» Your instructions: Repeat all the records, precisely as given.

» Provided data:

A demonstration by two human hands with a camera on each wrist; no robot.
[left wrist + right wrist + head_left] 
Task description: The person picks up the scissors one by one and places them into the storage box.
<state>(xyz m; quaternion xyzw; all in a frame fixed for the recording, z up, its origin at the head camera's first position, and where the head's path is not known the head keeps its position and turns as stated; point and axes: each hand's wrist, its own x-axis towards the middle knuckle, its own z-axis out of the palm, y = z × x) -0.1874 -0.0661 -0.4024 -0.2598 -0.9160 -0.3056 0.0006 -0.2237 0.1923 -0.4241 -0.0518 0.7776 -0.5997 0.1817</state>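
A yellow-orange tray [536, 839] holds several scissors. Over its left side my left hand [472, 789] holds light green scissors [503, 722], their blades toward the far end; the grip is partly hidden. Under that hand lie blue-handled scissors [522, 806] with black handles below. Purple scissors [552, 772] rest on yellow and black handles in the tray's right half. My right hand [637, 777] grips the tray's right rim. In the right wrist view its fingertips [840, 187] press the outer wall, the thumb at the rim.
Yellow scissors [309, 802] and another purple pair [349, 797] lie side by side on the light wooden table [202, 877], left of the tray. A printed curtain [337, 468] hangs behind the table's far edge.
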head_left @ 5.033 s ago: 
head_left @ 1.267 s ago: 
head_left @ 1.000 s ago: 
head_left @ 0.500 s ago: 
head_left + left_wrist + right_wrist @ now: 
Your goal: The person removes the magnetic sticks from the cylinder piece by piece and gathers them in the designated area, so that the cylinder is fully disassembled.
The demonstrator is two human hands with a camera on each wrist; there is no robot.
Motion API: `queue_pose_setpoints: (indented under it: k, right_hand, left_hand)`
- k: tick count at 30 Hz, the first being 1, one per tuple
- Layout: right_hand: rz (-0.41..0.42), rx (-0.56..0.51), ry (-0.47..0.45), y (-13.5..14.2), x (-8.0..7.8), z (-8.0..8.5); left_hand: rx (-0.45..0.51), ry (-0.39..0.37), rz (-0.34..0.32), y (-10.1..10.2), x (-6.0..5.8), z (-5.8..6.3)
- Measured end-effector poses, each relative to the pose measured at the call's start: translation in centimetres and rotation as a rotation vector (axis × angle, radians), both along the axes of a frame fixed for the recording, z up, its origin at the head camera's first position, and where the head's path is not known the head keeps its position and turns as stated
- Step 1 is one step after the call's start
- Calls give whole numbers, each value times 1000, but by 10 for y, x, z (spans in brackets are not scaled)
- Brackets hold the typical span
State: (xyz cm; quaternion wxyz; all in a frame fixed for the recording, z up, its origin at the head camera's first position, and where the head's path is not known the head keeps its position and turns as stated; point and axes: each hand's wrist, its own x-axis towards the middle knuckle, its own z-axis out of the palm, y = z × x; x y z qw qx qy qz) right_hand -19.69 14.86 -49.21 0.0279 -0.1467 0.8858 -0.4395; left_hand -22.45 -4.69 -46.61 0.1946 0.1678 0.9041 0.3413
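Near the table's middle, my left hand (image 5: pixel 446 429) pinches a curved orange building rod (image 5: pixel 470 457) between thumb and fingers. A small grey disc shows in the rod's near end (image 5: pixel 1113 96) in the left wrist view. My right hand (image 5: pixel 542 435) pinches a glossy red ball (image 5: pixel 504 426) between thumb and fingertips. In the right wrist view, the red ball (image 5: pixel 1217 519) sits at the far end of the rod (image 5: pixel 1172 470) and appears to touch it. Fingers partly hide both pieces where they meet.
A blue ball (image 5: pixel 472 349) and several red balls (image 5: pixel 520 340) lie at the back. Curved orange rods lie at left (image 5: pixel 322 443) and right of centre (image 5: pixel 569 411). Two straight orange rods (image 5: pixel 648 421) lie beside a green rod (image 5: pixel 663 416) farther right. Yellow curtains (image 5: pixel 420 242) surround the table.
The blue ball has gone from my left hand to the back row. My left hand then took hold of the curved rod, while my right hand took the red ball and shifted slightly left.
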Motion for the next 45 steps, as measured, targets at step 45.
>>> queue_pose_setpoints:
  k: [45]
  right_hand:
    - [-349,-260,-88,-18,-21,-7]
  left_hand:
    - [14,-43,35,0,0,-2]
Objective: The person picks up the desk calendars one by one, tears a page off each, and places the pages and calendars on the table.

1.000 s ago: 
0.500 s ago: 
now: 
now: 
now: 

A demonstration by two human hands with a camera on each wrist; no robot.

» Answer section:
A demonstration by two human hands with a camera on each wrist; no robot.
[left wrist + right wrist + head_left] 
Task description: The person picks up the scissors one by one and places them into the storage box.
<state>(xyz m; quaternion xyzw; all in a frame fixed for the recording, z up, its origin at the head camera's first position, and where the head's path is not known the head keeps its position and turns as stated; point and axes: each hand's wrist, its own x-axis towards the middle knuckle, its own z-axis out of the palm, y = z × x) -0.1874 -0.0661 -0.4024 -0.2598 -0.9160 -0.3056 0.0006 -0.2237 0.1923 -0.4241 -0.0518 0.7776 -0.5997 0.1817</state>
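A yellow-orange tray [536, 839] holds several scissors. Over its left side my left hand [472, 789] holds light green scissors [503, 722], their blades toward the far end; the grip is partly hidden. Under that hand lie blue-handled scissors [522, 806] with black handles below. Purple scissors [552, 772] rest on yellow and black handles in the tray's right half. My right hand [637, 777] grips the tray's right rim. In the right wrist view its fingertips [840, 187] press the outer wall, the thumb at the rim.
Yellow scissors [309, 802] and another purple pair [349, 797] lie side by side on the light wooden table [202, 877], left of the tray. A printed curtain [337, 468] hangs behind the table's far edge.
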head_left @ 5.033 s ago: 
head_left @ 1.267 s ago: 
head_left @ 1.000 s ago: 
head_left @ 0.500 s ago: 
head_left + left_wrist + right_wrist @ now: 
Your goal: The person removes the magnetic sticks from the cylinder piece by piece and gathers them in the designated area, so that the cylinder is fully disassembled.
The demonstrator is two human hands with a camera on each wrist; there is no robot.
Motion API: `queue_pose_setpoints: (indented under it: k, right_hand, left_hand)`
- k: tick count at 30 Hz, the first being 1, one per tuple
- Layout: right_hand: rz (-0.41..0.42), rx (-0.56..0.51), ry (-0.47..0.45), y (-13.5..14.2), x (-8.0..7.8), z (-8.0..8.5); left_hand: rx (-0.45..0.51), ry (-0.39..0.37), rz (-0.34..0.32), y (-10.1..10.2), x (-6.0..5.8), z (-5.8..6.3)
- Measured end-effector poses, each relative to the pose measured at the call's start: translation in centimetres and rotation as a rotation vector (axis × angle, radians), both along the axes of a frame fixed for the recording, z up, its origin at the head camera's first position, and where the head's path is not known the head keeps its position and turns as stated
- Step 1 is one step after the call's start
- Calls give whole numbers, each value times 1000, but by 10 for y, x, z (spans in brackets are not scaled)
- Brackets hold the typical span
State: (xyz cm; quaternion wxyz; all in a frame fixed for the recording, z up, its origin at the head camera's first position, and where the head's path is not known the head keeps its position and turns as stated; point and axes: each hand's wrist, its own x-axis towards the middle knuckle, its own z-axis out of the palm, y = z × x; x y z qw qx qy qz) right_hand -19.69 14.86 -49.21 0.0279 -0.1467 0.8858 -0.4395; left_hand -22.45 -4.69 -46.61 0.1946 0.1678 0.9041 0.3413
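Near the table's middle, my left hand (image 5: pixel 446 429) pinches a curved orange building rod (image 5: pixel 470 457) between thumb and fingers. A small grey disc shows in the rod's near end (image 5: pixel 1113 96) in the left wrist view. My right hand (image 5: pixel 542 435) pinches a glossy red ball (image 5: pixel 504 426) between thumb and fingertips. In the right wrist view, the red ball (image 5: pixel 1217 519) sits at the far end of the rod (image 5: pixel 1172 470) and appears to touch it. Fingers partly hide both pieces where they meet.
A blue ball (image 5: pixel 472 349) and several red balls (image 5: pixel 520 340) lie at the back. Curved orange rods lie at left (image 5: pixel 322 443) and right of centre (image 5: pixel 569 411). Two straight orange rods (image 5: pixel 648 421) lie beside a green rod (image 5: pixel 663 416) farther right. Yellow curtains (image 5: pixel 420 242) surround the table.
The blue ball has gone from my left hand to the back row. My left hand then took hold of the curved rod, while my right hand took the red ball and shifted slightly left.
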Motion for the next 45 steps, as measured, targets at step 45.
>>> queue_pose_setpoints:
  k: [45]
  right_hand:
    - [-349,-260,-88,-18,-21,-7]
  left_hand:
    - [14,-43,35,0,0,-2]
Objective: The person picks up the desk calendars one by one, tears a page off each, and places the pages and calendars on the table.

1.000 s ago: 
0.500 s ago: 
now: 
now: 
now: 

A demonstration by two human hands with a camera on each wrist; no robot.

That completes the response.